Он гладил ее волосы и пытался не представлять себе будущее без нее. Он уже пережил это несколько минут назад и не хотел возвращения той оглушительной пустоты. Горе было столь же всепоглощающим, как страсть, которую он испытывал к ней по ночам. Он захотел поцеловать ее и рассказать, что никогда еще не испытывал к женщине ничего подобного. Но какой прок в словах? У него возникло искушение дать ей то, чего она хочет от него, хотя к любви это имеет мало отношения. Он покажет ей, что такое жгучая плотская страсть, – и ничего больше. Пусть испытает полное опустошение, которое остается после того, как похоть удовлетворена. Пусть она вперится невидящим взглядом в ночную тьму и попробует проглотить горький комок одиночества и разочарования – ведь именно это ждет ее, когда она станет жить с Норманом. Он осторожно уложил ее на листву и приблизился к реке. В воде он постарался разглядеть свое отражение – разбитый нос, спутанные, обвисшие вокруг лица волосы. Потом он оглянулся на спящую Сару. «Ну где же этот чертов Генри? – простонал он. – Почему его до сих пор нет? Кто спасет меня от себя самого?» – добавил он про себя.
Прошло три дня, а они по-прежнему были одни. Одиночество усугублялось тем, что они, находясь рядом, имели между собой так мало общего. Морган переменился. Замкнутый, угрюмый, беспокойный – он совершенно отстранился от Сары. Он мерил шагами берег. Он проклинал джунгли, взывал к Генри, который – он был уверен – утонул в реке, а иначе бы он их давно нашел.

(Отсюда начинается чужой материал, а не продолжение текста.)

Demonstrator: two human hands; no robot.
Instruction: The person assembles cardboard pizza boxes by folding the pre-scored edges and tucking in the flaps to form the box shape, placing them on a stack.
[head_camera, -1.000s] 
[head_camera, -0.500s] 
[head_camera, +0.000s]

Однажды, когда Сара пожаловалась на голод, он перевел на нее свой обезумевший взгляд и крикнул: «Сама ищи пищу! Кто я для тебя? – Всего лишь слуга-неудачник!»
Морган пугал Сару. Она часто ощущала на себе его горящие, жадные взгляды. Однажды он перехватил ее взгляд и тут же отвернулся, усевшись на берегу спиной к ней и пристроив больную руку на коленях, точно грудного младенца. Может быть, боль превратила его в ожесточенного и совершенно чужого человека? Ведь и в самом деле, страдание его, должно быть, непереносимо.
Она была свидетельницей, как он прилаживал сломанную кость, обливаясь потом и мочаля зубами обломок ветки. Как только он поставил кость на место, ноги у него подломились, и он покатился по земле, и в горле у него клокотало. А она плакала, потому что ей так хотелось хоть чем-то ему помочь.
Но он прогнал ее, неузнаваемым от боли голосом: «катись к черту!»
У него начались кошмары по ночам, и часто ее некрепкий сон прерывался его нечленораздельными выкриками. Он сам просыпался от них и, шатаясь, брел к реке, чтобы опустить лицо в воду, тогда его переставало колотить.